▶ _Supplied data_
|---|
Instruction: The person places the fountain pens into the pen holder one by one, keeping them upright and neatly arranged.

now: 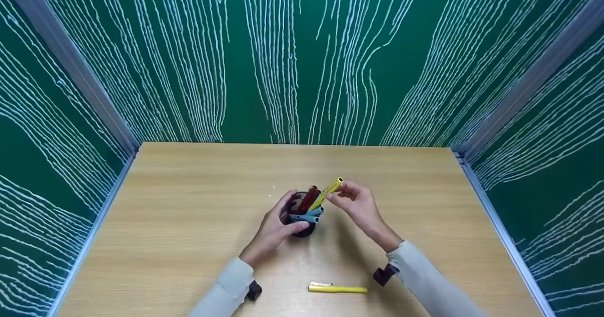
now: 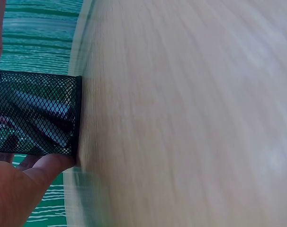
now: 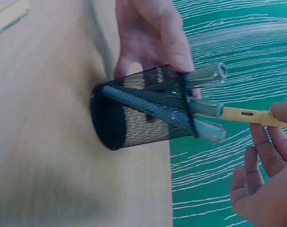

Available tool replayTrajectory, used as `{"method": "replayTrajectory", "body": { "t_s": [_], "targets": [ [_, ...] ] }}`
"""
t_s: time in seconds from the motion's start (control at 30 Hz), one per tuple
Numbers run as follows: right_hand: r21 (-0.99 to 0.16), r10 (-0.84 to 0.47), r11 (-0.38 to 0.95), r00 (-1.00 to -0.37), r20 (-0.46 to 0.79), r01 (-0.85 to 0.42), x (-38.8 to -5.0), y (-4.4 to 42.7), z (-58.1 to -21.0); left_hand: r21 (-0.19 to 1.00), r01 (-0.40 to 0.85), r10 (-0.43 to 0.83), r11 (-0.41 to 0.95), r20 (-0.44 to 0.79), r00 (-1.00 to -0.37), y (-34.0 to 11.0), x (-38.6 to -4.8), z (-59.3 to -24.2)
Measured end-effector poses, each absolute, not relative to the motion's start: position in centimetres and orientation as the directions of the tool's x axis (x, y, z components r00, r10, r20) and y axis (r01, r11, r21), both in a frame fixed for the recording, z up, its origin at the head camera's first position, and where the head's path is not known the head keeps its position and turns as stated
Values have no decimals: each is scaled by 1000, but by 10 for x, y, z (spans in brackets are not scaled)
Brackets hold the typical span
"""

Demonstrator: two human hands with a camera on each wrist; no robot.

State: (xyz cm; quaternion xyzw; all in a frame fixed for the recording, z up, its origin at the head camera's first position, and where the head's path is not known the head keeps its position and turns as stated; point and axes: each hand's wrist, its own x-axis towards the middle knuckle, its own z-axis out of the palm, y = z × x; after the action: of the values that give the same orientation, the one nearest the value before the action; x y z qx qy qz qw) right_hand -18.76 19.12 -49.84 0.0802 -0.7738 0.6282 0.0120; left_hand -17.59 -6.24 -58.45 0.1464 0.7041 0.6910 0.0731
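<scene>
A black mesh pen holder (image 1: pixel 303 231) stands on the table, with my left hand (image 1: pixel 272 232) gripping it round its left side. Out of its mouth lean dark red pens (image 1: pixel 307 200) and several blue-green pens (image 3: pixel 207 108). My right hand (image 1: pixel 357 205) pinches a yellow pen (image 1: pixel 333 186) between thumb and fingers at its upper part. That pen slants up and to the right, its lower end among the other pens at the holder's mouth. In the left wrist view the holder's mesh wall (image 2: pixel 39 113) shows pens inside, and the left thumb lies near its base.
Another yellow pen (image 1: pixel 338 289) with a metal clip lies flat on the wooden table (image 1: pixel 188 204), near the front. Green panels (image 1: pixel 306 62) with wavy white lines enclose the table at the back and both sides.
</scene>
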Motion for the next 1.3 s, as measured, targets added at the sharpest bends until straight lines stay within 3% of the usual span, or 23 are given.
{"method": "replayTrajectory", "body": {
  "t_s": [0.5, 1.3],
  "targets": [
    [-962, -156, 228, -981, 118, -152, -182, 187, -521, 992, 119, 338, -36, 124, -933, -64, -177, -587],
    [-961, -148, 224, -980, 130, -161, -184, 185, -525, 993, 107, 333, -42, 115, -936, -64, -177, -586]
  ]
}}
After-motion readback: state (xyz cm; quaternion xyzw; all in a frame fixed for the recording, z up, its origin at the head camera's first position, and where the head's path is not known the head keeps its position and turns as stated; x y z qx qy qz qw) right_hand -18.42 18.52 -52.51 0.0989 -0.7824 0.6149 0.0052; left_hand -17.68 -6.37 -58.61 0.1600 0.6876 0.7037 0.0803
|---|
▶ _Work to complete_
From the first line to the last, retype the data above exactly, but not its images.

▶ _Your response_
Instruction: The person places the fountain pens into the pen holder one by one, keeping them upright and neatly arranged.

now: 
now: 
now: 

Available tool replayTrajectory, used as `{"method": "replayTrajectory", "body": { "t_s": [_], "targets": [ [_, ...] ] }}`
"""
t_s: time in seconds from the motion's start (control at 30 Hz), one per tuple
Numbers run as follows: right_hand: r21 (-0.99 to 0.16), r10 (-0.84 to 0.47), r11 (-0.38 to 0.95), r00 (-1.00 to -0.37), r20 (-0.46 to 0.79), r01 (-0.85 to 0.42), x (-38.8 to -5.0), y (-4.4 to 42.7), z (-58.1 to -21.0); left_hand: r21 (-0.19 to 1.00), r01 (-0.40 to 0.85), r10 (-0.43 to 0.83), r11 (-0.41 to 0.95), r20 (-0.44 to 0.79), r00 (-1.00 to -0.37), y (-34.0 to 11.0), x (-38.6 to -4.8), z (-59.3 to -24.2)
Measured end-effector poses, each absolute, not relative to the motion's start: position in centimetres and orientation as the directions of the tool's x axis (x, y, z components r00, r10, r20) and y axis (r01, r11, r21), both in a frame fixed for the recording, z up, its origin at the head camera's first position, and where the head's path is not known the head keeps its position and turns as stated
Values have no decimals: each is scaled by 1000, but by 10 for x, y, z (spans in brackets are not scaled)
Brackets hold the typical span
"""

Demonstrator: two human hands with a camera on each wrist; no robot.

State: (xyz cm; quaternion xyzw; all in a frame fixed for the recording, z up, its origin at the head camera's first position, and where the head's path is not known the head keeps its position and turns as stated; point and axes: each hand's wrist, its own x-axis towards the middle knuckle, its own z-axis out of the palm, y = z × x; after the action: of the values that give the same orientation, the one nearest the value before the action; x y z qx qy qz qw) right_hand -18.76 19.12 -49.84 0.0802 -0.7738 0.6282 0.0120; left_hand -17.59 -6.24 -58.45 0.1464 0.7041 0.6910 0.0731
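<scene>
A black mesh pen holder (image 1: pixel 303 231) stands on the table, with my left hand (image 1: pixel 272 232) gripping it round its left side. Out of its mouth lean dark red pens (image 1: pixel 307 200) and several blue-green pens (image 3: pixel 207 108). My right hand (image 1: pixel 357 205) pinches a yellow pen (image 1: pixel 333 186) between thumb and fingers at its upper part. That pen slants up and to the right, its lower end among the other pens at the holder's mouth. In the left wrist view the holder's mesh wall (image 2: pixel 39 113) shows pens inside, and the left thumb lies near its base.
Another yellow pen (image 1: pixel 338 289) with a metal clip lies flat on the wooden table (image 1: pixel 188 204), near the front. Green panels (image 1: pixel 306 62) with wavy white lines enclose the table at the back and both sides.
</scene>
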Motion for the next 1.3 s, as measured, targets added at the sharpest bends until straight lines stay within 3% of the usual span, or 23 are given.
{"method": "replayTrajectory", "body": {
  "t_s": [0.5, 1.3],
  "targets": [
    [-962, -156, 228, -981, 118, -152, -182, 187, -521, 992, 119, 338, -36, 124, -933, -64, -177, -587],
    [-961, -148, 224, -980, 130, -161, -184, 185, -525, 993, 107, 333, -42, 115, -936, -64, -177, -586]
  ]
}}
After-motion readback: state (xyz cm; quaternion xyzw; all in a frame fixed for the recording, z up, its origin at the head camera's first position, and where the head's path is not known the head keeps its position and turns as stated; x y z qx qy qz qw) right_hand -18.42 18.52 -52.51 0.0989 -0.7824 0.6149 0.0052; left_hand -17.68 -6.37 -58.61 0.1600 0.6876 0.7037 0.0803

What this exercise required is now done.